Dijo Ana: “Cada cuadro contiene muchas historias. Desde muy chica siempre he sentido que vivo detrás del lente de una cámara. Creo que ese es un truco que uso para sobrevivir. Para mí, dibujar es como respirar, es lo único que hago”.
Nacida en Buenos Aires, estudió en las escuelas de Bellas Artes Manuel Belgrano y Prilidiano Pueyrredón, de donde egresó en 1967. En los años ochenta sus figuras son grotescas y parecen como dibujos expresionistas coloreados, nos recuerdan a la serie sobre Chesterton que realizara hace algunas décadas Leopoldo Presas. Sus personajes también nos remiten, por la paleta y las formas, al fabuloso holandés Kess Van Dogen. Trabaja con manchas de color y luego define sus personajes con grafismo y rápidos trazados, a veces directamente del pomo.

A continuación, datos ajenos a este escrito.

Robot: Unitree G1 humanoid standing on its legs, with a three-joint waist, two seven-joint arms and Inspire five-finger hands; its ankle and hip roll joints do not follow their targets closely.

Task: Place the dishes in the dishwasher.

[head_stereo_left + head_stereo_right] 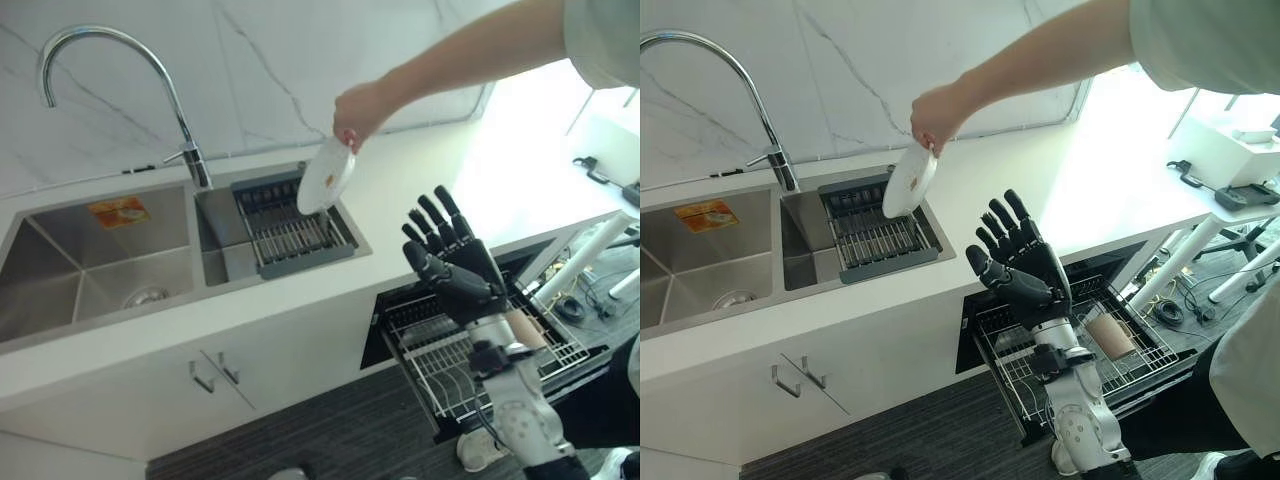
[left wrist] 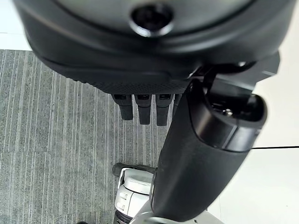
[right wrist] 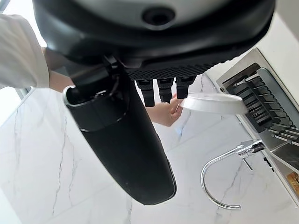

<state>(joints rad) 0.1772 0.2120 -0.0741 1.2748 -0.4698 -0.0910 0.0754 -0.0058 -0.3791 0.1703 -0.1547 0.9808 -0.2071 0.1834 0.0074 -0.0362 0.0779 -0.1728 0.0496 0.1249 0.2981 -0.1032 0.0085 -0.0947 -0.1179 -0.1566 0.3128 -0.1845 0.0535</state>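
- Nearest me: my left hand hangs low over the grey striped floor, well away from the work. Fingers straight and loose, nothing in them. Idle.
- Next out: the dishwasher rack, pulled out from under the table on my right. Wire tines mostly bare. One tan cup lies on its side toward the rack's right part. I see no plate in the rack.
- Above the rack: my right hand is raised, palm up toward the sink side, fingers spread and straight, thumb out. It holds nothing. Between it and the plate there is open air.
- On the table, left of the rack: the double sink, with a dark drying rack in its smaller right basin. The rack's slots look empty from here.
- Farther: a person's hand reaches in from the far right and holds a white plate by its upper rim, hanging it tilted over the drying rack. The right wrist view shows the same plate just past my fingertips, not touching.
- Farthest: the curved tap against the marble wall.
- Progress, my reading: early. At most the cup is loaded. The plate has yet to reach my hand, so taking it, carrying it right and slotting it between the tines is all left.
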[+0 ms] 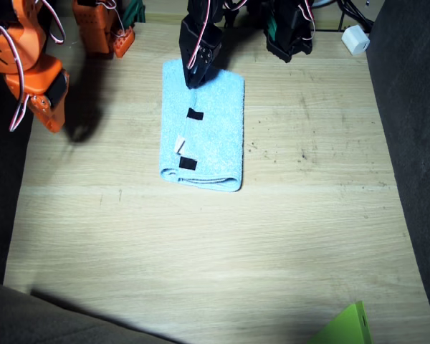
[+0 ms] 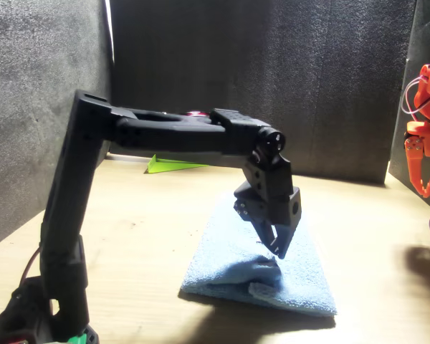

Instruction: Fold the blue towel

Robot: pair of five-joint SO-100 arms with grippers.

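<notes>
The light sky-blue fuzzy terry towel (image 1: pixel 202 125) lies on the pale wooden desk (image 1: pixel 201 258), in its far half and close to the middle between the two side edges. It is already folded to a long narrow strip, with one rounded fold at its near end; two small black tape marks (image 1: pixel 194 115) and a small white tag (image 1: pixel 179 146) show on the top layer.

The black left arm reaches over the far end of the towel. Its pincer (image 2: pixel 279 247) points down and pinches a raised bump of the cloth there, the tips pressed together on it. The orange right arm hangs above the desk's side edge, well apart from the towel; its pincer (image 2: pixel 424 166) is slightly spread and holds nothing.

I judge the towel light, soft and limp, so it will sag and drag on the wood when lifted. The fuzzy surface should not slip easily. The best hold is at a far corner, taking all layers together, so the layers do not separate.
</notes>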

Realizó una importante retrospectiva que abarcaba doce años de su obra, en junio de 1984 en la desaparecida Fundación San Telmo. Allí la presentaba con un importante texto Samuel Paz, que nos habla de la “Sorda ironía de sus obras…del absurdo expresado con cuidadosa disciplina y nos habla de las imágenes angustiadas de sus personajes…”
En 1985 fue seleccionada para participar en la Bienal de San Pablo, y un año antes, había participado de la Primera Bienal de Artes Visuales de La Habana. Ha expuesto también en Londres, La Haya, Lima, Boca Ratón, Santiago de Chile, Long Beach, Quito y Houston.
A mediados de los 90, realiza algunos collages, conformados con pequeños dibujos que Ana plasmó en agendas o tacos de papel. En ellos la imagen se mezcla con el texto. Sus obras de la última década hablan de figuras más refinadas y no tan angustiadas, sobre un fondo que parecen pequeños sellos o grabados. El hombre es el centro de su atención, trabaja rápidamente y sus figuras se plantan armónicamente en el lienzo. Su obra jamás podrá pasar inadvertida, por su carácter y vigor.
El profundo Albino Dieguez Videla, nos decía en junio de 1989: “Está Eckell en el rumbo de una Raquel Forner y la considero su heredera… es una observadora feroz comprometida, con estos años difíciles; es juez y parte… única y rebelde; única y serena; única y desgarrada.”
En junio de 2002, presenta en el Centro Cultural Recoleta, una muestra titulada “La Voz en el Agua”, en dónde se condensan veinte años de creación y evolución permanente de la artista. No faltan en las obras de los últimos años, la inclusión experimental de instalaciones y pequeños objetos a modo de tótems que se escapan de sus obras.
Vive y trabaja en el Barrio de Palermo, en Buenos Aires, en donde logró fusionar su casa y su taller como sólo un artista puede hacerlo: Me gusta la música, pero a veces necesito la nada, el silencio total porque cuando pinto, suspendo el pensamiento y la pintura se convierte en una especie de meditación.”
Ana ha cosechado numerosísimos y valiosos premios: Gran Premio de Honor del Salón Nacional de Dibujo, el Primer Premio Municipal de Dibujo (1996), Primer Premio “Constantini” (1997), entre otros. En 2002 fue invitada al Premio Latinoamericano de Pintura Enersis, Santiago de Chile y se le otorga una Mención Honrosa.